Efforts to avert deep across-the-board cuts to defense and domestic discretionary spending have failed, and Long Beach could see some indirect effects.
About $85 billion in automatic spending cuts, collectively known as the sequester, kicked in on Friday after Congress failed to reach an agreement to cut at least $1.2 trillion in deficit reduction by March 1.
Economists have suggested that the combined effect may have negative consequences for the economy.
“The governor’s budget is predicated on the basis that our economy is beginning to grow,” Cal State Long Beach President F. King Alexander said in a statement on Friday. “Sequestration could shatter that economic scenario and push California back toward recession-era budget cuts. If this were to happen, Governor Brown’s efforts to provide moderate and gradual re-investments in our universities could fail to become a reality.”
The Department of Education has been cut by $2.6 billion, and the Cal State University could experience reductions in excess of $22 million for the 2013 fiscal year, according to Terri Carbaugh, associate vice president of legislative and external relations at CSULB.
“[It’s] being quantified as one of the largest cuts to education programs ever,” Carbaugh said.

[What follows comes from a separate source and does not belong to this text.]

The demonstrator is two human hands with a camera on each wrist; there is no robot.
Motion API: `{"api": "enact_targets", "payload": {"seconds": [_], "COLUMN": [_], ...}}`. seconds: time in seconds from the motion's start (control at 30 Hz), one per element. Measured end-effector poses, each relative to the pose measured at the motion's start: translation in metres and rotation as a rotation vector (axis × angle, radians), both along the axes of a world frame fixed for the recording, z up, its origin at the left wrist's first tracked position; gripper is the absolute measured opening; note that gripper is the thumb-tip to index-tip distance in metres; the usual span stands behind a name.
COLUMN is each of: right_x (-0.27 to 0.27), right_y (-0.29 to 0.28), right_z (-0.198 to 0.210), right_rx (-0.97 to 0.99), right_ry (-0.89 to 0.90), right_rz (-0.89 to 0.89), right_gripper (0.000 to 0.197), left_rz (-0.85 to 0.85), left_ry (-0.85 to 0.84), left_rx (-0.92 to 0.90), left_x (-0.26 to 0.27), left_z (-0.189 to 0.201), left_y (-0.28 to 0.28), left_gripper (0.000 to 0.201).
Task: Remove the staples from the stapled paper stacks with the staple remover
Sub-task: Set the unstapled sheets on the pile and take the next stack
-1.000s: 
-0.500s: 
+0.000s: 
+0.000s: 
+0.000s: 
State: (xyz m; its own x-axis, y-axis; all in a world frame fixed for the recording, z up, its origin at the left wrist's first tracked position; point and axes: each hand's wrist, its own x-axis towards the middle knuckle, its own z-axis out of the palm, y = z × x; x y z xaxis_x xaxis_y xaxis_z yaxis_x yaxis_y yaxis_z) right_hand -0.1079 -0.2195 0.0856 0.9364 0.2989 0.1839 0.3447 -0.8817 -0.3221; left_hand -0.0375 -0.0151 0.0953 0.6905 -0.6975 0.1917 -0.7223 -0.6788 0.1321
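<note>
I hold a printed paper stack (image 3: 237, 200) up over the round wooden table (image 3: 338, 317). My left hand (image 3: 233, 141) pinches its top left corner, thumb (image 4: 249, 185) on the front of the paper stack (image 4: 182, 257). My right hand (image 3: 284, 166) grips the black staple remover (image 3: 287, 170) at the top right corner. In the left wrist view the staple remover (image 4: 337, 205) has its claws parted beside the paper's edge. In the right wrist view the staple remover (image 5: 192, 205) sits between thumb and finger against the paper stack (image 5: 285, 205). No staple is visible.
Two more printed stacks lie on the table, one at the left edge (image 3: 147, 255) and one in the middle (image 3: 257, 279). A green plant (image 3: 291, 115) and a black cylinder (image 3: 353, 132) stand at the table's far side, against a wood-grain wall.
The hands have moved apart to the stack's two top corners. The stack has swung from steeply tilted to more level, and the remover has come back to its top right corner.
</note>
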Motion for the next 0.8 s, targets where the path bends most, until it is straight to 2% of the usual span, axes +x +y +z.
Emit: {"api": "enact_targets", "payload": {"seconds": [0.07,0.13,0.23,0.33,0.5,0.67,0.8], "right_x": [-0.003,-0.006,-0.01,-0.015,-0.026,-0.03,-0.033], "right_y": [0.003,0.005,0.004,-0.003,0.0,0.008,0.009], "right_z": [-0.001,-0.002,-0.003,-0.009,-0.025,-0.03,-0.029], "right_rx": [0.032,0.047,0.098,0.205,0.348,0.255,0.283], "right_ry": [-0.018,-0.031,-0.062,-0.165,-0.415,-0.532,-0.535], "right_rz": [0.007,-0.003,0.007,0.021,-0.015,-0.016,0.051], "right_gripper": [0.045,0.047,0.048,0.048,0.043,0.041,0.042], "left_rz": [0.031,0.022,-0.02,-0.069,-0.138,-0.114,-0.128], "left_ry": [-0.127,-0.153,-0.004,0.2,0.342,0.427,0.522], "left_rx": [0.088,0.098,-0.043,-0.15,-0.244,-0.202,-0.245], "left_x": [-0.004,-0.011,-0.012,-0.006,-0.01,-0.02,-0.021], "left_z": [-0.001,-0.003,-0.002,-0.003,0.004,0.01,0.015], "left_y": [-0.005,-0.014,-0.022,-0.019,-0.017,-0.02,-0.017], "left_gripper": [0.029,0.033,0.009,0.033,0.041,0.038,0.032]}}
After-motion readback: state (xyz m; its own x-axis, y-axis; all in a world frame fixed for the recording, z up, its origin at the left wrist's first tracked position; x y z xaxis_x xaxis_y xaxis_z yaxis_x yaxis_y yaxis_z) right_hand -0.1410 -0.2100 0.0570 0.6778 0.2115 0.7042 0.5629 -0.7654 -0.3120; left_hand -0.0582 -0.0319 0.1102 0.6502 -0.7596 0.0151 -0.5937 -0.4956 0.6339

Because of the $22 million reduction, student outreach programs, such as TRIO and GearUP, may experience a $2.1 million cut, affecting roughly 3,300 students in the system, Carbaugh said.
Cuts to the Supplemental Education Opportunity Grant (SEOG), which helps students below a certain income mark with tuition and work-study programs, are possible. About $1.5 million could be cut from SEOG, which may eliminate awards for 1,400 students in California.
“As a percentage, that may seem small, but if you’re one of those 1,400 students, it has a significant effect on your ability to get your degree and succeed in life,” Carbaugh said. “It’s not a very responsible approach to managing a budget cut, and beyond that, any cut to education at this moment in time is extraordinarily counter productive.”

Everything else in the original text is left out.